Goal of the exercise => Find and copy each line of the listing below that has the word "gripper" in it.

######

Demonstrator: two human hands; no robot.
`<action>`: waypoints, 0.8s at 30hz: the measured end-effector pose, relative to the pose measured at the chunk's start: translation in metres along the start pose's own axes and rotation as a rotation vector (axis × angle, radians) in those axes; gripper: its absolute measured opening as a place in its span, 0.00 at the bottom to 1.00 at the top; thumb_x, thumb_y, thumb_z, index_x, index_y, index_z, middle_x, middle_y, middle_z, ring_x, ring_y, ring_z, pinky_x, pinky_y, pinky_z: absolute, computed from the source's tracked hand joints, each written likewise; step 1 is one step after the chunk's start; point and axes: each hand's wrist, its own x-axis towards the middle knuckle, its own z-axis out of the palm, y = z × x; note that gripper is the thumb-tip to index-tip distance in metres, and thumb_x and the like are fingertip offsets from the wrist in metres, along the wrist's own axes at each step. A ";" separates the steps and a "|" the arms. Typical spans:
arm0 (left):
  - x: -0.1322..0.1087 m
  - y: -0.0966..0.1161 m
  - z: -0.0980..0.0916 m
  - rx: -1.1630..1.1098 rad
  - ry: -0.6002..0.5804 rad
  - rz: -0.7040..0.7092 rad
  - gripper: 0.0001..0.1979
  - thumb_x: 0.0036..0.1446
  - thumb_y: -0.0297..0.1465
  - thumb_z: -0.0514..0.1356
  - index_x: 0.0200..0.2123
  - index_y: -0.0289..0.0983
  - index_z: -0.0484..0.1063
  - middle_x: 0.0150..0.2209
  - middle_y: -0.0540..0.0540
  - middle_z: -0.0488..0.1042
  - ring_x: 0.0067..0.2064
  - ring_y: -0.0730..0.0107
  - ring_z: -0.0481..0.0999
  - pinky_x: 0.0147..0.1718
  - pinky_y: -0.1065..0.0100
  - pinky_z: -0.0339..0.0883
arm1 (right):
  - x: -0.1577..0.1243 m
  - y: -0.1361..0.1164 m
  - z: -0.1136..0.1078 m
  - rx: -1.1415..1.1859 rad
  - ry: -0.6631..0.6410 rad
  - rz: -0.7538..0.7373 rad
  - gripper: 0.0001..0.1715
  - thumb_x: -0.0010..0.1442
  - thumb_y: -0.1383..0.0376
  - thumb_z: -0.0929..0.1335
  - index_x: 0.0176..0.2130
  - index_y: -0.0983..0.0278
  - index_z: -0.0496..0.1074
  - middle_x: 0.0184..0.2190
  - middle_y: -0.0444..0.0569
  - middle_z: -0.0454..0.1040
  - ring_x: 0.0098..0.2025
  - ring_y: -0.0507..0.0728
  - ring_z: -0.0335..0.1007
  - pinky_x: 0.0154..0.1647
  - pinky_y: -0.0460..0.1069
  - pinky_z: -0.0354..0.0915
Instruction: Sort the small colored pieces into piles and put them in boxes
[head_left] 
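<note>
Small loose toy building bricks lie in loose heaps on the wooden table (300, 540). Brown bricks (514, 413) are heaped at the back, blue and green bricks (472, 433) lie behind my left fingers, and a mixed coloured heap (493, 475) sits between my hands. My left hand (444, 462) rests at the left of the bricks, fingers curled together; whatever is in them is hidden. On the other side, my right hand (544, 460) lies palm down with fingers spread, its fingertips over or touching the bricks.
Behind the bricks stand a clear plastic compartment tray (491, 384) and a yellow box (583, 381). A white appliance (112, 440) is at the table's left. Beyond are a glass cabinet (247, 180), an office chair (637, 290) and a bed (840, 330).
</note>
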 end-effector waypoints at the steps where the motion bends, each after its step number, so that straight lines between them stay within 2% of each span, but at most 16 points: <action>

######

Reply =>
`<action>`: waypoints, 0.8s at 30hz: the measured end-effector pose, relative to the pose measured at the chunk's start: translation in metres along the start pose's own axes and rotation as a rotation vector (axis × angle, radians) in those axes; gripper: its absolute measured opening as a place in its span, 0.00 at the bottom to 1.00 at the top; thumb_x, thumb_y, thumb_z, index_x, index_y, index_z, middle_x, middle_y, middle_z, ring_x, ring_y, ring_z, pinky_x, pinky_y, pinky_z: absolute, computed from the source's tracked hand joints, each written likewise; step 1 is one step after the chunk's start; point and axes: each hand's wrist, its own x-axis towards the middle knuckle, its own z-axis out of the palm, y = z × x; note that gripper is the thumb-tip to index-tip distance in metres, and thumb_x and the like are fingertip offsets from the wrist in metres, along the wrist's own axes at each step. A ";" separates the steps and a "|" the arms. Typical spans:
  - gripper: 0.0001..0.1979
  - gripper: 0.0001..0.1715

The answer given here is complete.